The PAC Concierge program is a complimentary service for our residents designed to offer them the type of personal concierge services that you would expect at a high end resort. The concierge services are provided by a professionally trained team ready to coordinate services such as running errands and making dinner reservations, golf tee times and travel arrangements, as well as many other services. Our concierge service is available to our residents 24/7 by telephone, email or web access through our unique resident web portal.

The PAC Rewards program allows residents to accumulate and redeem rewards points for services and upgrades to their home, such as painting an accent wall, carpet cleaning or installing a ceiling fan or kitchen backsplash.
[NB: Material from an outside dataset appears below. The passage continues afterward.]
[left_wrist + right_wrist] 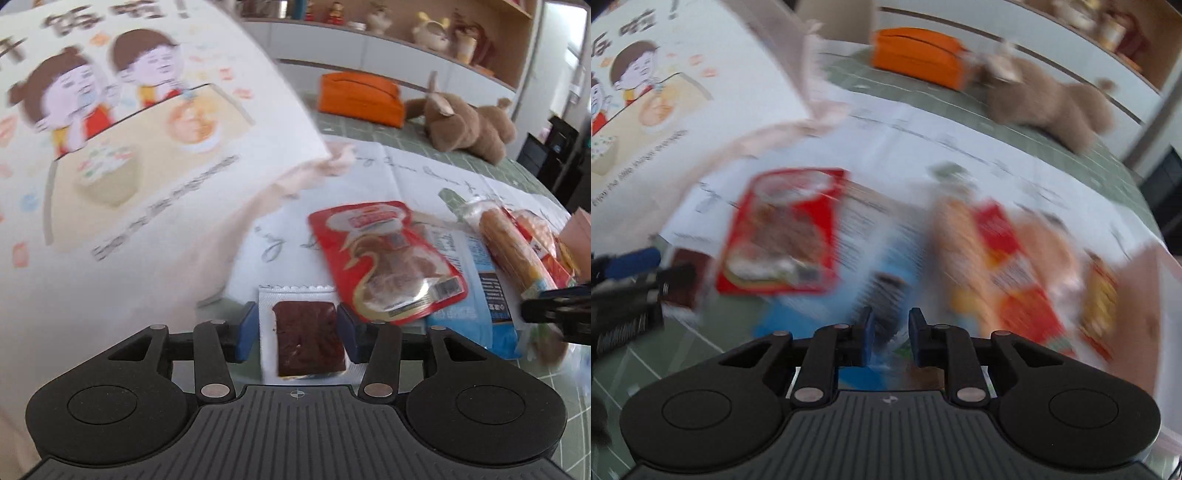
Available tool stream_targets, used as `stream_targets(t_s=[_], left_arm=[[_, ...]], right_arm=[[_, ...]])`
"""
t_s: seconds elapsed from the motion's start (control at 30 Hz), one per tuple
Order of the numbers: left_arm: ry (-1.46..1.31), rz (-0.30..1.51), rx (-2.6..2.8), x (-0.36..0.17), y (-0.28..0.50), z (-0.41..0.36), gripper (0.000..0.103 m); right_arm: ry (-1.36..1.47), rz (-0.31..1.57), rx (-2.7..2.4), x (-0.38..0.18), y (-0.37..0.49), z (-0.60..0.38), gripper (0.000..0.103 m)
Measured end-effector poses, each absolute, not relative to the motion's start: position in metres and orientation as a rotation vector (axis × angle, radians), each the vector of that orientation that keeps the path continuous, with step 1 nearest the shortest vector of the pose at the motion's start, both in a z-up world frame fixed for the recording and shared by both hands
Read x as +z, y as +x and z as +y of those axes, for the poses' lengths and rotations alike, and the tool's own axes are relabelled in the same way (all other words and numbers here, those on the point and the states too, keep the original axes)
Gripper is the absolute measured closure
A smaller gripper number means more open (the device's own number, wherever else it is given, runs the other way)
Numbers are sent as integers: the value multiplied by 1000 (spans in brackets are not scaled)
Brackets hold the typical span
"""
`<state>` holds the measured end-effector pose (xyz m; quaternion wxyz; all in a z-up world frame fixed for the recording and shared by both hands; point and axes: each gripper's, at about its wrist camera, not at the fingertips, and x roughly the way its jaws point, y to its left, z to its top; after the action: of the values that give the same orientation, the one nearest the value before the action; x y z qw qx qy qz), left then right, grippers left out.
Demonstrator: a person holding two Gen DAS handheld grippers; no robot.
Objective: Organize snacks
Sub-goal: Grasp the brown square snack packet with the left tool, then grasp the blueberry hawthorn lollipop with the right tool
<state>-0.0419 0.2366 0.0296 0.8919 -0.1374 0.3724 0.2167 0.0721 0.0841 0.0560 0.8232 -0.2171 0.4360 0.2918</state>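
Observation:
In the left wrist view my left gripper [297, 328] is open, its blue pads on either side of a clear packet with a dark brown slab [308, 338] lying on the table. Right of it lie a red snack pouch [384, 258], a blue packet [476, 291] partly under it, and an orange sausage pack [513, 247]. A white cartoon-printed bag [122, 147] stands at the left. In the blurred right wrist view my right gripper [891, 336] has its jaws narrowly apart over the blue packet [886, 273]; the red pouch [786, 232] and orange packs [1008, 266] lie ahead.
An orange pouch [360, 98] and a brown plush toy [469, 123] lie at the far side of the green gridded mat [554, 387]. A white printed cloth [413, 177] lies under the snacks. Shelves with figurines [432, 29] stand behind. The right gripper shows at the left view's right edge [561, 310].

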Motion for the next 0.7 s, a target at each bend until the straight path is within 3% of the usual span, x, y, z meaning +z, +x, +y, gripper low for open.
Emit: stream_targets(t_s=[0.13, 0.33, 0.4, 0.43, 0.63, 0.7], left_arm=[[-268, 780, 347, 27, -27, 225, 53], [-223, 800, 117, 27, -31, 180, 56], [-223, 815, 43, 27, -35, 172, 56], [-222, 822, 12, 29, -39, 168, 58], [-202, 872, -138, 29, -44, 142, 62], [-192, 879, -91, 30, -45, 136, 63]], right_arm=[[-353, 928, 620, 69, 72, 46, 82], [-279, 934, 589, 70, 65, 19, 68], [-276, 960, 604, 63, 63, 13, 48], [-278, 975, 614, 58, 59, 9, 45], [-253, 1032, 579, 30, 41, -20, 50], [-232, 1033, 561, 30, 36, -31, 63]])
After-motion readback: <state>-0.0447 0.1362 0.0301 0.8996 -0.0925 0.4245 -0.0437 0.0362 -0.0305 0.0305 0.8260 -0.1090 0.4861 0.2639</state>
Residents may accumulate Preferred Rewards, for example, when they sign their lease, pay their rent online, enroll in our direct debit/automatic payment program, renew their leases, or when a resident’s referral signs a new lease.

The PAC Partners program establishes reciprocal relationships between a Preferred Apartment Community and neighborhood businesses to provide our residents with benefits such as discounts, perks and other incentives as an enticement to frequent those businesses and to support the local community.

Our Properties

On April 15, 2011, we completed the acquisition of 100% of the membership interests in Stone Rise Apartments, LLC, a Delaware limited liability company (f/k/a Oxford Rise JV LLC), the fee-simple owner of a 216-unit multifamily apartment community located in suburban Philadelphia, Pennsylvania for a total purchase price of $30.15 million, exclusive of acquisition-related and financing-related transaction costs.

On April 21, 2011, we completed the acquisition of 100% of the membership interests in PAC Summit Crossing, LLC, a Georgia limited liability company (f/k/a Oxford Summit Partners LLC), the fee-simple owner of a 345-unit multifamily apartment community located in suburban Atlanta, Georgia for a total purchase price of $33.2 million, exclusive of acquisition-related and financing-related transaction costs.

On April 29, 2011, we, through our indirectly wholly owned subsidiary Trail Creek Apartments, LLC, completed the acquisition of Oxford Trail, a 204-unit multifamily townhome community located in Hampton, Virginia for a total purchase price of $23.5 million, exclusive of acquisition-related and financing-related transaction costs.

Real Estate Loan Investments

Oxford Hampton Mezzanine Loan

On June 30, 2011, we, through our indirectly wholly owned subsidiary, Trail Creek Mezzanine Lending, LLC, made the $6.0 million Oxford Hampton Mezzanine Loan to Oxford Hampton Partners LLC, a Georgia limited liability company, in connection with the borrower’s plans to construct a 96-unit multifamily community in Hampton, Virginia located adjacent to our existing Trail Creek community. The borrower was required to fully draw down the Oxford Hampton Mezzanine Loan on June 30, 2011. WRF has contributed 100% of the cash equity in Oxford Hampton Partners LLC to date.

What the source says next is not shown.